Primary care doctors pivoted, conducting 70% to 80% of their visits via telehealth from March 15 until May 1, up from 15% before Covid, Sokolov said. In the six months since, some patients have returned to office visits.


But telemedicine has not been a panacea.


“Some of our patients only have flip phones, no internet access and no families to help them utilize telemedicine,” one L.A. physician reported in a Los Angeles County Medical Association survey in the spring. The L.A. County Medical Association shared the results with the Business Journal on condition that respondents not be identified by name. 


And fee-for-service insurance does not reimburse for regular phone calls, on which many L.A. primary care doctors said they are now spending a great deal of their time with patients to maintain physical distance.


In addition, establishing and managing telehealth videoconferencing has increased expenses, Sokolov said. It’s unclear whether Medicare and commercial insurers will continue to cover telehealth at the same level after the pandemic. 


To be sure, some problems predated Covid-19. In 2016, general practitioners handled about 55% of all medical office visits in the United States, according to a Centers for Disease Control and Prevention survey while receiving only 7% of health care expenditures, JAMA Internal Medicine reported, making general practitioners among the lowest paid physicians.

Concierge gains
Not all small practices are suffering from the pandemic, however.  

Thomas LaGrelius, a family physician, geriatrist and president of Skypark Preferred Family Care, a Torrance-based small concierge medicine group, and president of the American College of Private Physicians, said demand at Skypark is up 300% over the same period last year. Concierge doctors offer carriage trade service, including house calls, on a subscription basis. 


“The wealthy are able to bypass the problems your average person has,” said Milken’s Klowden. “The people who have access to resources are making use of that.”


Primary care doctors have weathered past economic downturns. “Historically, health care has been relatively immune from recessions,” David Cutler, a professor of applied economics at Harvard University, wrote in the June 9 issue of the Journal of the American Medical Association. “However, the Covid-19 recession is shaping up to be different.”


Health insurance covers less of the costs of medical services than in past recessions, Cutler said. And with the pandemic, physicians initially asked patients not to come in for preventive or chronic care to avoid spreading the disease and to preserve personal protective equipment. 

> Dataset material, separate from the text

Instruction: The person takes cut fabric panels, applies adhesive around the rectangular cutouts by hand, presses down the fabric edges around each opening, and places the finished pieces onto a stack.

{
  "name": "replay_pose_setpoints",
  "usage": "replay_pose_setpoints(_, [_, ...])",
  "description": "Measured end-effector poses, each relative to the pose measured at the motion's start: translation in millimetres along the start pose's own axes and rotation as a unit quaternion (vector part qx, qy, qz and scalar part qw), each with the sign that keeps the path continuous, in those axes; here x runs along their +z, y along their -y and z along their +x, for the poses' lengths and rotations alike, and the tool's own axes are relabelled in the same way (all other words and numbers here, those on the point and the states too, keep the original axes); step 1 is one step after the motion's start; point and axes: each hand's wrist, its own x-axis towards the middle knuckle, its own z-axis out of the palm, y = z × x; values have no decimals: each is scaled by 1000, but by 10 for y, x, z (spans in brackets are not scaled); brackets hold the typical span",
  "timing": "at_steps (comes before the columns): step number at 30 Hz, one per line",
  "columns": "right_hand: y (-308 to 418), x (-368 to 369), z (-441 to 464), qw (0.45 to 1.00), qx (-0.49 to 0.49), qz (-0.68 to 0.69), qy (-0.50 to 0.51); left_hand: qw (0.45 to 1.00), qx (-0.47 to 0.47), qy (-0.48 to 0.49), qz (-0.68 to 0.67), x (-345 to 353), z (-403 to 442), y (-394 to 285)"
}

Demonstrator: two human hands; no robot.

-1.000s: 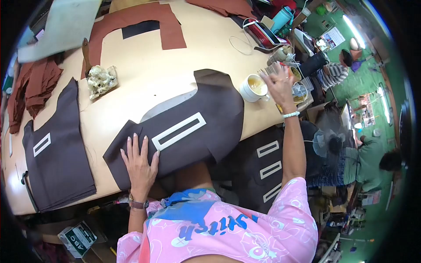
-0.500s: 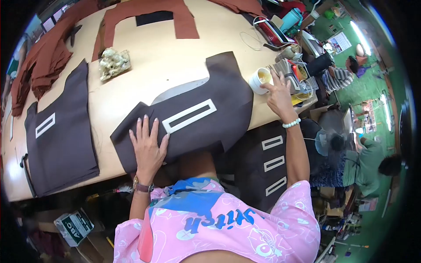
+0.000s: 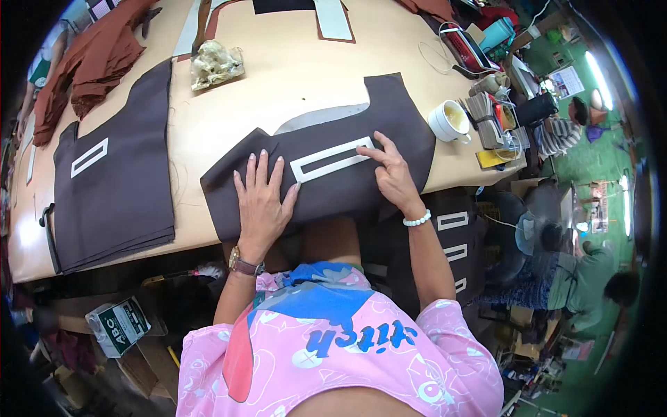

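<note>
A dark brown fabric piece (image 3: 333, 194) lies in front of me, reaching over the table's near edge. On it rests a white rectangular frame (image 3: 306, 176) with a long slot. My left hand (image 3: 262, 201) is flat on the fabric, fingers spread, thumb by the frame's left end. At the frame's other end, my right hand (image 3: 394, 174) presses fingertips down, one finger stretched out beyond the frame and others partly curled; it grips nothing that I can see. A white cup (image 3: 449, 121) of yellowish stuff stands right of the fabric.
A stack of dark fabric (image 3: 118, 201) with another white frame lies at left. Beyond are a bag of pale material (image 3: 217, 66) and rust-coloured cloth (image 3: 94, 62). Booklets (image 3: 484, 118) sit at right. More framed dark fabric (image 3: 445, 243) hangs below the edge. A co-worker (image 3: 590, 278) is at far right.
My right hand has moved from the cup, leftward to the right end of the white frame. The left hand stays on the fabric. The whole view has shifted.
</note>
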Motion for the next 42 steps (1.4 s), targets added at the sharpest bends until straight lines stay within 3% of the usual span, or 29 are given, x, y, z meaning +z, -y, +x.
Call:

In response, the L.A. County Medical Association on Nov. 9 began distributing free to small practices $1.3 million worth of PPE donated by the state, the medical association’s chief executive, Gustavo Friederichsen, said. 


And it has made $100,000 in loans to help keep practices afloat, Abraham said, particularly those of Black women physicians, who are in the greatest peril, he said.


For its part, Medicare and Medicaid will attempt to stabilize some small primary medical practices in California and other states next year by awarding higher reimbursements for improved outcomes, with monthly payments per high need patient, according to the Centers for Medicare and Medicaid Services.


Still, Klowden said, “Once we’re past the pandemic, we’re going to have to look at the economics of general practitioners and what can be done to makes things sustainable for them.” 


Added Abraham, “Anybody who is doing things the way they used to do it … is not going to stay open.”